Помогали короткие передышки, когда Бора отвлекали директорские обязанности. На Блегдамсвей начались перестройки и достройки: маленький институт исподволь расширялся. И уже заботил замысел будущего строительства по соседству — Математического института для Харальда…
«Милая Бетти, — слышалось иногда, — скажите Профессору, что мы ушли в кино, если, разумеется, он вернется до нашего прихода». На площади Трех Углов шли американские вестерны. Ландау — «бог знает как одетый», по словам фру Маргарет, — зазывал с собою Гамова и Казимира. Порою Бор появлялся раньше, чем они успевали уйти, и с готовностью отправлялся в кино вместе с ними, еще прихватывая с собою пятнадцатилетнего Кристиана. Бору тоже хотелось поразвлечься. Но в его последующих комментариях, как заметил Казимир, всегда содержалось «нечто замечательное, потому что он, бывало, вводил в свою критику собственные идеи, связанные с проблемой наблюдения и измерения».
Казимир (в воспоминаниях): «Однажды, после совсем уж дурацкого фильма Тома Микса, приговор Бора прозвучал так: «Мне не понравилось это зрелище, оно было слишком невероятно. То, что негодяй удирает с прекрасной девицей, логично — так бывает всегда. То, что под их экипажем обрушивается мост, неправдоподобно, но я охотно принимаю это. То, что героиня остается висеть над пропастью меж небом и землей, еще менее правдоподобно, но я принимаю и это. Я даже с легкостью принимаю за правду, что в этот самый момент Том Микс, как спаситель, скачет мимо на своем коне. Но то, что одновременно там оказывается человек с кинокамерой и снимает на пленку всю сию чертовщину, это превосходит меру моей доверчивости».
Кристиан хохотал. Гамов и Казимир улыбались. Ландау — тоже. Но он еще мгновенно вскакивал на этот подставленный ему трамплин и вновь взмывал на высоту ненадолго прерванного спора об измеримости и наблюдаемости в квантовой теории поля. И на подступах к институтским воротам уже снова шла полемика. Такая, точно столкнулись два разных физических миропонимания. Но спорили единомышленники. В одной из глав своей статьи Ландау и Пайерлс прямо написали:
«Этот раздел… — развитие идей, высказанных Н. Бором в Комо».
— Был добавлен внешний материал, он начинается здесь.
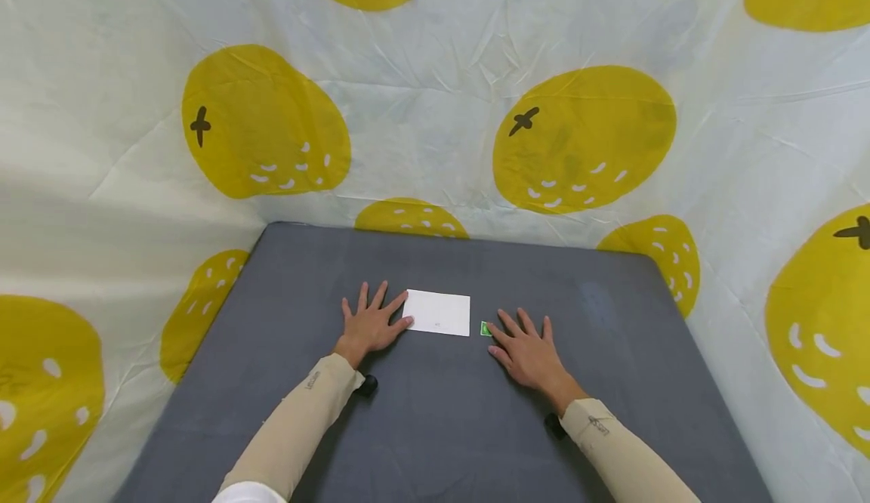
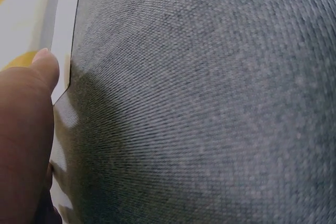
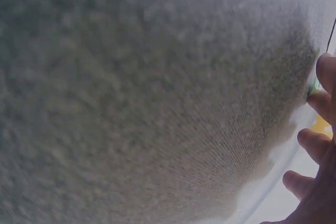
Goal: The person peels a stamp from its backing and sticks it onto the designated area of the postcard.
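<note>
A flat white paper rectangle [image 1: 436, 313], like an envelope or card, lies on the grey table with a small faint mark near its lower edge. My left hand [image 1: 370, 329] rests at its left side, fingers spread, with the thumb and index fingertip touching that edge. In the left wrist view the thumb [image 2: 46, 69] lies over the paper's border [image 2: 64, 40]. Just right of the paper is a small green stamp-like piece [image 1: 485, 328] with a pale rim. My right hand [image 1: 530, 350] lies spread on the table, its index fingertip touching this piece and partly covering it.
The grey cloth-covered table [image 1: 435, 427] has a rounded far edge. White fabric [image 1: 421, 110] printed with yellow fruit hangs behind it and at both sides. Dark wrist cameras sit under the left cuff [image 1: 367, 386] and right cuff [image 1: 555, 426].
</note>
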A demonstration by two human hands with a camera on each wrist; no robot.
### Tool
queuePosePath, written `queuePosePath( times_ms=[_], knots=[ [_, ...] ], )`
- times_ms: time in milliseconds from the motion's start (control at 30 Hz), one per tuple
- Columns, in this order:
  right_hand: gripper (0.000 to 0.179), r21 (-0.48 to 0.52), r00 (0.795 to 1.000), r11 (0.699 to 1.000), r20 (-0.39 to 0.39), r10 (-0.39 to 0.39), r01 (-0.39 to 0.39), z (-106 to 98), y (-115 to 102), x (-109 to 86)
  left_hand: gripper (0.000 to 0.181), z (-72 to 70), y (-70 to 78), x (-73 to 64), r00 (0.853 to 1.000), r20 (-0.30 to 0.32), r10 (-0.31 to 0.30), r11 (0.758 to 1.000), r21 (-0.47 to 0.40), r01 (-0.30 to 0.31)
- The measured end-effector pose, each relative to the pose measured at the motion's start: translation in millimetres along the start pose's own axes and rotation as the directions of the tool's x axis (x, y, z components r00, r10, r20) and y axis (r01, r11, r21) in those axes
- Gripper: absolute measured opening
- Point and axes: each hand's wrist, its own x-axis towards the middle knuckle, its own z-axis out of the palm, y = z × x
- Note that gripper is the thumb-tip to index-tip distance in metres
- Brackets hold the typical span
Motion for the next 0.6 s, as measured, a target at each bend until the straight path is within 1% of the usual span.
queuePosePath(
  times_ms=[200,400,600],
  knots=[
    [0.050,0.010,0.999,1.000,-0.039,-0.019,0.020,-3,0,10.2,0.071,1.7,-0.7,1.9,0.999,0.026,-0.021,1.000,0.024,0.020],
    [0.042,0.047,0.998,0.999,-0.062,-0.021,0.024,-10,2,24.8,0.073,3.0,-1.2,4.3,0.998,0.041,-0.043,0.998,0.044,0.041],
    [0.035,0.057,0.997,0.998,-0.072,-0.004,0.008,-9,6,35.5,0.073,0.2,0.3,4.4,0.998,0.045,-0.036,0.999,0.030,0.035]
  ],
)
Пайерлс говорил впоследствии, что такие ссылки заменили им традиционную фразу в конце работы: «авторы выражают благодарность профессору Нильсу Бору за плодотворное обсуждение поднятых вопросов». Они не имели права на эту фразу: она была бы равносильна оповещению, что профессор Нильс Бор разделяет их умозаключения. А он их по-прежнему не разделял.
Он уже приступал к терпеливо виртуозному исследованию логических границ приложения квантовой механики к теории электромагнитного поля. И не предполагал, что на это уйдет около двух лет жизни…
…19 марта 31-го года Бетти Шульц огорченно пометила в книге иностранных гостей института, что третий визит д-ра Ландау из Ленинграда окончился. Он прощался с Бором на неизвестный срок. Они расставались, связанные окрепшим в полемике несогласием и окрепшей в общении любовью.
…Приходили новые ученики. Навсегда уходили старые учителя.
В июле 1931 года скончался Харальд Хеффдинг, последний из академического квартета в отцовском кабинете на Бредгеде. После Вильгельма Томсена — последний. И духовно самый близкий Бору, несмотря на разделившие их сорок с лишним лет. А все потому, что девизом старого философа оставалось до конца его дней простое убеждение: стареют не проблемы — стареют их решения.
Три года назад — в марте 28-го — для Хеффдинга была отрадой напечатанная ко дню его 85-летия статья «славного мальчика Нильса». Старик рассказал тогда в одном дружеском письме:
«Бор утверждает, что находит в моих книгах идеи, которые облегчают ученым осмысление результатов их труда… Это доставляет мне великое удовлетворение…»
Он доживал свою жизнь в печалях одиночества, не умея наполнить собою вместительную виллу с ухоженным парком. Эта вилла, почти дворцового великолепия, и этот парк, почти ботанический по разнообразию, свидетельствовали не о богатстве, а лишь о заслугах ученого. Восхищавший копенгагенцев Карлсберг построил в свое время все тот же меценат-пивовар Якоб X. Якобсен. Построил для себя, а завещал на будущее в качестве пожизненной собственности последовательной череде наиболее выдающихся деятелей датской культуры. И право выбора очередного обитателя Карлсберга предоставил Датской академии. Харальд Хеффдинг стал первым избранником, когда еще далек был от почтенной старости.